Namex International Journal of Management Research 121 Volume 6, Issue No. 1, Jan. – June 2016

Task Control refers to the flexibility that one has in ones work.

Work and Time Pressure refers to ones workload and time pressure.

Role Ambiguity refers to not knowing what ones tasks are and also not knowing what

is expected from oneself.

Physical Exertion refers to the extent that one’s work requires physical effort.

Hazardous Exposure refers to the extent that one is being exposed to dangerous tools,

equipment and machinery.

Job Insecurity refers to uncertainty about one’s job.

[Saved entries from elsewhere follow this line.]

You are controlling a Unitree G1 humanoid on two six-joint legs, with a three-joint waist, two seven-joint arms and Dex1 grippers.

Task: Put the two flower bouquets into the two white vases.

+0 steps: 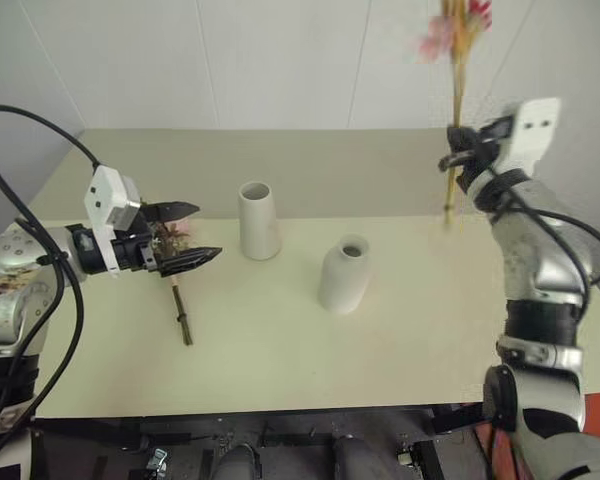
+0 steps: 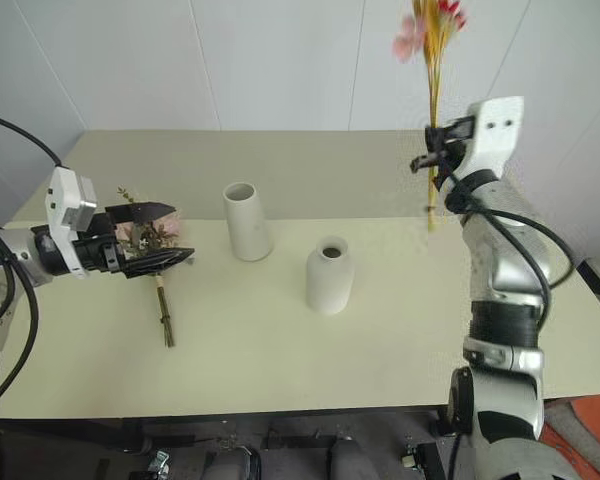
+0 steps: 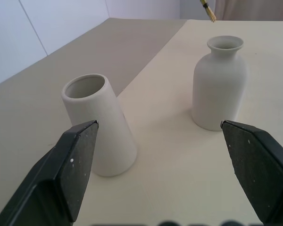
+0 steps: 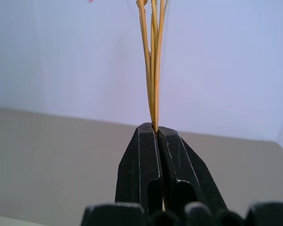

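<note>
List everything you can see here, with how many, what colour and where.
tall tapered vase: one, white, upright on the table, nearer the left gripper
rounded bottle vase: one, white, upright, mid-table
rose bouquet: one, pink with grey-green leaves and dark stem, lying on the table under the left gripper
slim bouquet: one, yellow stalks with pink flower, held upright in the air
table: one, cream
left gripper: black, open, above the rose bouquet
right gripper: black, shut on the slim bouquet's stalks
</note>
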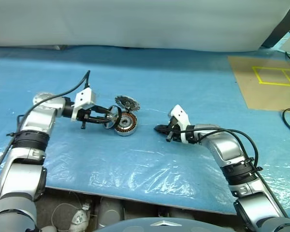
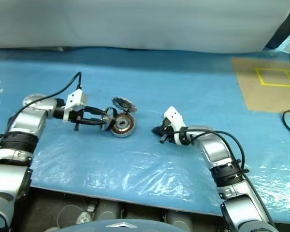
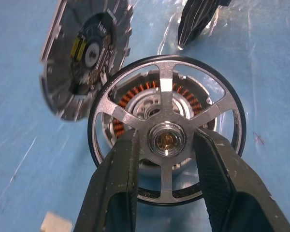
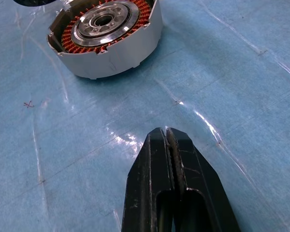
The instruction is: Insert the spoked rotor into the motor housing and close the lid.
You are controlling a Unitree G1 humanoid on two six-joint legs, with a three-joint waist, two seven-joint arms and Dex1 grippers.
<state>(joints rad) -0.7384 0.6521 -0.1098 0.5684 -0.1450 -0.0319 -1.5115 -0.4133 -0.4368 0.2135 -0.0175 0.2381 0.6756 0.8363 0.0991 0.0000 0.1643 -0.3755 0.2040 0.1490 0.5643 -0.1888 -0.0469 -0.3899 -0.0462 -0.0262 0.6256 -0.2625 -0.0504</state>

Lack of Meaningfulness refers to whether one’s work is worthwhile doing.

Social Support Supervisor refers to the support that is provided by ones supervisor

Social Support Colleagues refer to instrumental and emotional support provided by

colleagues.

RESEARCH HYPOTHESIS

In determining QWL, job satisfaction and organizational commitment the focus was

laid on demographic variables and determinants which showed a significant

difference. Thus the following null hypothesis was formulated.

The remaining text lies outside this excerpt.